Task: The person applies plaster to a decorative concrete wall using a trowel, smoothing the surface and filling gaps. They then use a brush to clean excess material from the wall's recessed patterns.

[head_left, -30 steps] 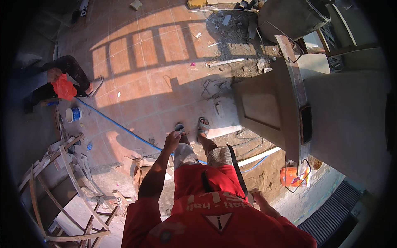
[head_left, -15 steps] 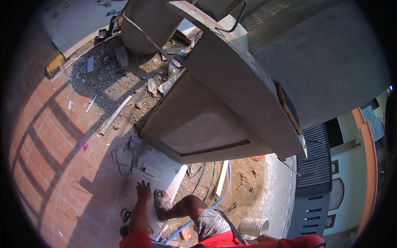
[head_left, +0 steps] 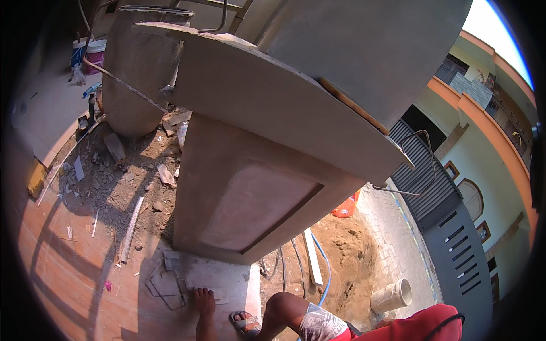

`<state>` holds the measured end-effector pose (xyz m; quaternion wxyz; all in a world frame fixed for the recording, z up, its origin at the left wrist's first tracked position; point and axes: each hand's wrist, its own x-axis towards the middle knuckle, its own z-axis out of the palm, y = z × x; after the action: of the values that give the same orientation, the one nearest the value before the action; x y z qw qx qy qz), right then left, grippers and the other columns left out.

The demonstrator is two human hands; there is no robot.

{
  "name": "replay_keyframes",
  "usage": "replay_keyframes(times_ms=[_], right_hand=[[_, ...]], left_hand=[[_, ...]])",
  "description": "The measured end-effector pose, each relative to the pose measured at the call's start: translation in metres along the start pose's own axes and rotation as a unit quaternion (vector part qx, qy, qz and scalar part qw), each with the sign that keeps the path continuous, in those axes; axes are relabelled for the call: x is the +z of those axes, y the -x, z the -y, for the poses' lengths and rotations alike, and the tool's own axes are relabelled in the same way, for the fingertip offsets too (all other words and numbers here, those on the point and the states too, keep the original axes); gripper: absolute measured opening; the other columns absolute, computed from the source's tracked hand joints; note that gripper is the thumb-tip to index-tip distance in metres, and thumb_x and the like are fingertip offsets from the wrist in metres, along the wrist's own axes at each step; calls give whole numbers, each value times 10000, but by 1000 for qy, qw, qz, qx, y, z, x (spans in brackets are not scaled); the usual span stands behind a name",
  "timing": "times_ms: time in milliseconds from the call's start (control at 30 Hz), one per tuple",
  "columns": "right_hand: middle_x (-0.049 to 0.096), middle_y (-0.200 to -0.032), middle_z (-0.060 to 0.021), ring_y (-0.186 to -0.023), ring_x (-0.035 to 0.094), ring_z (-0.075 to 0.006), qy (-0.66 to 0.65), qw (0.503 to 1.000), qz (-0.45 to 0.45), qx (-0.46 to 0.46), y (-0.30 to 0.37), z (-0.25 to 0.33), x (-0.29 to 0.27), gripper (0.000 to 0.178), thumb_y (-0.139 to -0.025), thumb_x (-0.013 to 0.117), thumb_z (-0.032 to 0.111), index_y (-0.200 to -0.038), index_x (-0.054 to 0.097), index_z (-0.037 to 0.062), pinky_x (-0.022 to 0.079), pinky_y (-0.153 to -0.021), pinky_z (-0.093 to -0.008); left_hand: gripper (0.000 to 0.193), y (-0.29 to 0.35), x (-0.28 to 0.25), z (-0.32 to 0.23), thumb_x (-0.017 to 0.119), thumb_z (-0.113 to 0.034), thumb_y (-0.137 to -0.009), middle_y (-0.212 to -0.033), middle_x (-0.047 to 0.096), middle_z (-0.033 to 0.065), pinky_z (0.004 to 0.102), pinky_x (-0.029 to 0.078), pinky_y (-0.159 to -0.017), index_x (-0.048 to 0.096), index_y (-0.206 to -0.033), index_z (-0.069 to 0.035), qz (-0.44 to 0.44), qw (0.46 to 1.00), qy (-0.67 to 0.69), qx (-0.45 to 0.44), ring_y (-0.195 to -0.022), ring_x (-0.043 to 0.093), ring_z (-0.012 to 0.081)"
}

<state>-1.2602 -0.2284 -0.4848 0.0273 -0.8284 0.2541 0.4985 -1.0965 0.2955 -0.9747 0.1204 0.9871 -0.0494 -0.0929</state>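
Note:
My left hand (head_left: 205,301) reaches down over the pale floor slab, fingers a little apart. It covers part of a small flat tool (head_left: 220,295), which looks like a plasterer's float; whether the fingers touch it I cannot tell. Beside that hand lies a bent thin metal rod (head_left: 166,294). My right hand (head_left: 384,323) shows only as a sliver beside my knee and red sleeve; its fingers are hidden. In front of me stands a grey plastered panel (head_left: 256,204) with a recessed rectangle, below a curved ledge (head_left: 273,102).
A wooden-edged board (head_left: 354,107) rests on the ledge, and a bent rod (head_left: 424,165) juts from its right end. Rubble (head_left: 131,176) lies left of the panel. Right are sand (head_left: 347,256), a white strip (head_left: 313,258), a blue hose (head_left: 325,273) and a bucket (head_left: 392,295).
My view has tilted up and shifted, so the panel sits lower and further left. My left hand has moved forward from short of the flat tool to over it.

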Motion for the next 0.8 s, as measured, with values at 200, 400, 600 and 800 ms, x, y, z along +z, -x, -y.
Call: replay_keyframes(times_ms=[200,400,600,800], right_hand=[[660,-730,-38,-564,592,-141,8,1000,-10,-10,9,1,-24,283,-909,624,300,-1060,741,92,456,-469,-318],[677,-807,-59,-635,626,-161,-182,982,17,-58,20,13,-89,297,-922,601,244,-1131,708,63,481,-492,-321],[684,-860,-51,-688,650,-167,-55,989,95,-98,55,115,-136,291,-917,634,248,-1137,705,72,525,-565,-355],[687,-844,-51,-684,649,-158,115,930,189,-294,162,279,-88,290,-880,676,279,-1086,723,81,522,-567,-351]], left_hand=[[348,52,-62,-30,621,-230,-853,-1124,614,144,541,412,-972,605,-1168,-82,22,965,183,-186,-1117,562,380],[325,190,-268,-33,624,-251,-937,-1068,648,56,422,515,-877,577,-1184,-45,-96,346,906,-224,-939,638,189],[399,370,-427,-41,554,-237,-972,-1230,638,82,371,477,-964,559,-1312,-28,-313,186,916,-167,-1108,614,193],[363,554,-420,-114,536,-201,-988,-1194,646,39,322,502,-897,560,-1307,-30,-553,291,708,-329,-1057,620,152]])
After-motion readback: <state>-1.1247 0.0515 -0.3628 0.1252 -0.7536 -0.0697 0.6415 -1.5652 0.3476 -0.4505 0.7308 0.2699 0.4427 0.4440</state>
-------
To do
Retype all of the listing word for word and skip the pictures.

Answer to the exercise
Task: The person applies plaster to a decorative concrete wall using a trowel, smoothing the surface and filling gaps. They then use a brush to clean excess material from the wall's recessed patterns.

[head_left, -30 steps] 
[head_left, -15 steps] 
[head_left, +0 steps] 

`<state>` holds the measured end-effector pose (xyz m; quaternion wxyz; all in a world frame fixed for the recording, z up, its origin at the left wrist's first tracked position; point and axes: each hand's wrist, its own x-axis towards the middle knuckle, its own z-axis out of the palm, y = z × x; after the action: of the values that give the same orientation, the one nearest the value before the action; x y z qw qx qy qz), right then left, grippers and the other columns left out.

The demonstrator is two human hands; there is no robot.

{
  "name": "replay_keyframes",
  "usage": "replay_keyframes(times_ms=[_], right_hand=[[_, ...]], left_hand=[[_, ...]])",
  "description": "The measured end-effector pose, each relative to the pose measured at the call's start: translation in metres along the start pose's own axes and rotation as a unit quaternion (vector part qx, qy, qz and scalar part qw), each with the sign that keeps the path continuous, in those axes; axes are relabelled for the call: x is the +z of those axes, y the -x, z the -y, for the poses' lengths and rotations alike, and the tool's own axes are relabelled in the same way, for the fingertip offsets too (all other words and numbers here, those on the point and the states too, keep the original axes); gripper: absolute measured opening; the other columns absolute, computed from the source's tracked hand joints; note that gripper is the thumb-tip to index-tip distance in metres, and thumb_x and the like are fingertip offsets from the wrist in metres, along the wrist's own axes at each step; calls give whole numbers, each value times 10000, but by 1000 for qy, qw, qz, qx, y, z, x (spans in brackets are not scaled); the usual span stands behind a name",
  "timing": "times_ms: time in milliseconds from the call's start (control at 30 Hz), one per tuple",
  "columns": "right_hand: middle_x (-0.049 to 0.096), middle_y (-0.200 to -0.032), middle_z (-0.060 to 0.021), ring_y (-0.186 to -0.023), ring_x (-0.035 to 0.094), ring_z (-0.075 to 0.006), qy (-0.66 to 0.65), qw (0.503 to 1.000), qz (-0.45 to 0.45), qx (-0.46 to 0.46), y (-0.30 to 0.37), z (-0.25 to 0.33), x (-0.29 to 0.27), gripper (0.000 to 0.178), thumb_y (-0.139 to -0.025), thumb_x (-0.013 to 0.117), thumb_z (-0.032 to 0.111), index_y (-0.200 to -0.038), index_x (-0.054 to 0.097), index_z (-0.037 to 0.062), pinky_x (-0.022 to 0.079), pinky_y (-0.153 to -0.021), pinky_z (-0.093 to -0.008); left_hand: gripper (0.000 to 0.193), y (-0.29 to 0.35), x (-0.28 to 0.25), z (-0.32 to 0.23), thumb_x (-0.017 to 0.119), thumb_z (-0.113 to 0.034), thumb_y (-0.137 to -0.009), middle_y (-0.212 to -0.033), middle_x (-0.047 to 0.096), middle_z (-0.033 to 0.065), pinky_z (0.004 to 0.102), pinky_x (-0.029 to 0.078), pinky_y (-0.159 to -0.017), index_x (-0.048 to 0.096), index_y (-0.206 to -0.033), index_z (-0.069 to 0.035), qz (-0.44 to 0.44), qw (0.46 to 1.00), qy (-0.67 to 0.69), qx (-0.45 to 0.44), ring_y (-0.195 to -0.022), ring_x (-0.043 to 0.093), ring_z (-0.012 to 0.081)"
}

<state>-1.2602 -0.2284 -0.4848 0.0273 -0.8284 0.2541 0.4985 -1.0965 0.2955 -0.9747 0.1204 0.9871 -0.0494 -0.0929</state>
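Note:
My left hand (head_left: 205,301) reaches down over the pale floor slab, fingers a little apart. It covers part of a small flat tool (head_left: 220,295), which looks like a plasterer's float; whether the fingers touch it I cannot tell. Beside that hand lies a bent thin metal rod (head_left: 166,294). My right hand (head_left: 384,323) shows only as a sliver beside my knee and red sleeve; its fingers are hidden. In front of me stands a grey plastered panel (head_left: 256,204) with a recessed rectangle, below a curved ledge (head_left: 273,102).
A wooden-edged board (head_left: 354,107) rests on the ledge, and a bent rod (head_left: 424,165) juts from its right end. Rubble (head_left: 131,176) lies left of the panel. Right are sand (head_left: 347,256), a white strip (head_left: 313,258), a blue hose (head_left: 325,273) and a bucket (head_left: 392,295).
My view has tilted up and shifted, so the panel sits lower and further left. My left hand has moved forward from short of the flat tool to over it.
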
Motion for the next 0.8 s, as measured, with values at 200, 400, 600 and 800 ms, x, y, z along +z, -x, -y.
Call: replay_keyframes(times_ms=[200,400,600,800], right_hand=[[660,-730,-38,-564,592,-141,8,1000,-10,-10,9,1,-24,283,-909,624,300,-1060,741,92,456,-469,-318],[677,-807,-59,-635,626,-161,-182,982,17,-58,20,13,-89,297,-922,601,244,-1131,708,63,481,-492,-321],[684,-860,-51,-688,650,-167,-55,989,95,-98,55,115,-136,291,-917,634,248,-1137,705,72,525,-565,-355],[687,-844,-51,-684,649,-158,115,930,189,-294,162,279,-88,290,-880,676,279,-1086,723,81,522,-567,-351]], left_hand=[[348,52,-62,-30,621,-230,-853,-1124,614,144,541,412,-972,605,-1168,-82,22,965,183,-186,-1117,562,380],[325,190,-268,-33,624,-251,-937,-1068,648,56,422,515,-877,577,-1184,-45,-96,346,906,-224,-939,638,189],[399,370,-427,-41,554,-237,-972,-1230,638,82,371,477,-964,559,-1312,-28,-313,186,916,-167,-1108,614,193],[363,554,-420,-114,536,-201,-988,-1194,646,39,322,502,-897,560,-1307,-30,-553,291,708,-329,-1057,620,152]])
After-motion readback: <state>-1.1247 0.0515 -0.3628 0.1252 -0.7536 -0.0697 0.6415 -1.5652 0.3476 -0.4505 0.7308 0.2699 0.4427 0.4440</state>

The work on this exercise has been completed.